Article co-écrit avec Sophie Eustache, pour Acrimed, mai 2021
Le collectif La Friche ((Il se définit comme un « collectif roubaisien de quatre journalistes indépendants : Lucas Roxo, Flora Beillouin, Sheerazad Chekaik, Julien Pitinome. Fortement imprégné par l’éducation populaire, le collectif organise des ateliers et des formations d’éducation aux médias et à l’information auprès de publics habituellement éloignés des canaux traditionnels de diffusion de l’information. Il met en avant l’importance des pratiques collectives et considère, à contre-courant de la pensée médiatique traditionnelle, qu’il faut donner la parole à tout le monde ».)) et EDUmédia ((« Collectif réunissant des chercheuses du laboratoire GERiiC0 (pôle de recherche à vocation internationale en Sciences de l’information et de la communication de la Région Nord Pas-de-Calais), il a pour but de promouvoir l’éducation aux médias, à l’information et aux images principalement en région Hauts-de-France. »)) ont publié aux éditions du Commun le 12 mars 2021 un « Petit manuel critique d’éducation aux médias », sous-titré « Pour une déconstruction des représentations médiatiques ». Soulignons que, outre une approche critique de l’éducation aux médias, l’ouvrage rapporte des initiatives concrètes ayant vu le jour bien avant que la puissance publique ou les médias traditionnels ne se préoccupent de la question.
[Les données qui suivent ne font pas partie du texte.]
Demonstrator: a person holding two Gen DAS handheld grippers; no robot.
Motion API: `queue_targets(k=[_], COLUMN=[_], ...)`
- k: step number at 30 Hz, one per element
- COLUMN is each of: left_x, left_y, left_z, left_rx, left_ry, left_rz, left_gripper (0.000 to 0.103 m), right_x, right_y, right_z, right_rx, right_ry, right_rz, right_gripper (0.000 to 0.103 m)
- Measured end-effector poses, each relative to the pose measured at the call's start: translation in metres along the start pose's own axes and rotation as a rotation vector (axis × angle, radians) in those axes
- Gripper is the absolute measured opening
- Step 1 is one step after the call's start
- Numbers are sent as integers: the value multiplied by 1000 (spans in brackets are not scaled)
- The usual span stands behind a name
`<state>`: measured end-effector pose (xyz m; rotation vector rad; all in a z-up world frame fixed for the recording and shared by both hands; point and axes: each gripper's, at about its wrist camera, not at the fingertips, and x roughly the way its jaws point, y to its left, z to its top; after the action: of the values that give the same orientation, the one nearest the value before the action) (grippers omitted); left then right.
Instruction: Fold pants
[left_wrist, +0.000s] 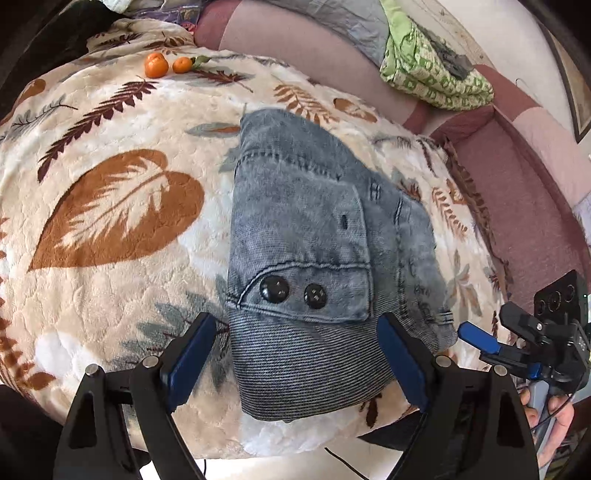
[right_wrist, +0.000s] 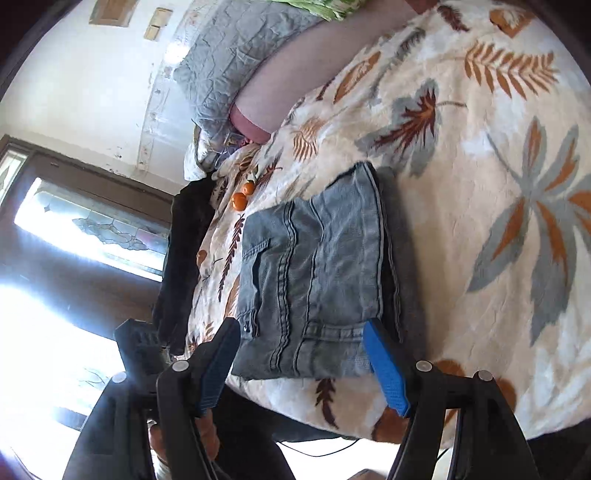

Dans un contexte politique post-attentat, où l’éducation aux médias a été érigée en moyen de lutte contre la radicalisation par les pouvoirs publics ((On retrouve ainsi des dispositions relatives à l’éducation aux médias dans la loi contre les fake news et dans le « Plan national de prévention de la radicalisation » du 23 février 2018.)), ce « Petit manuel critique d’éducation aux médias » défend une éducation aux médias émancipatrice et populaire, et pose l’EMI comme question politique : « La nécessité de développer l’éducation aux médias et à l’information (EMI) fait aujourd’hui consensus, spécialement lorsqu’on l’envisage à destination des jeunes. Pourtant, cette unanimité masque des disparités réelles tant dans les objectifs assignés à l’EMI, qu’au niveau des dispositifs, pratiques et postures pédagogiques qui conditionnent sa mise en œuvre. L’EMI peut en effet aussi bien se penser et se pratiquer au prisme de l’émancipation qu’à celui de ce que nous pouvons nommer la « normalisation » », écrit la chercheuse Amandine Kervella, qui signe le chapitre « Éducation aux médias : faire face aux risques de récupération ».
L’EMI : un enjeu de lutte
En proposant des alternatives à l’éducation aux médias portée par les pouvoirs publics et certains grands médias, comme InterClass’, ce petit manuel rappelle que la définition de l’éducation aux médias est un enjeu de lutte :
L’éducation aux médias et à l’information dépasse son rôle institutionnel de lutte contre la désinformation et n’est pas l’apanage des médias traditionnels, des journalistes et des écoles de journalisme. La pratique de l’EMI doit considérer le travail mené par les acteurs et actrices qui l’exercent depuis de nombreuses années : les structures d’éducation populaire, les associations de quartiers, les médias de proximité, les enseignants, au premier rang desquels les professeur·e·s-documentalistes, etc. Pour notre part, nous la pensons avec les lunettes de l’éducation populaire, ce qui nous conduit à l’envisager comme la construction d’une lecture critique de la société et de ses représentations médiatiques, au-delà d’une simple lecture du monde via le prisme des médias. Se rattacher à ce champ pédagogique et politique, c’est assumer que l’éducation aux médias et à l’information n’est pas neutre.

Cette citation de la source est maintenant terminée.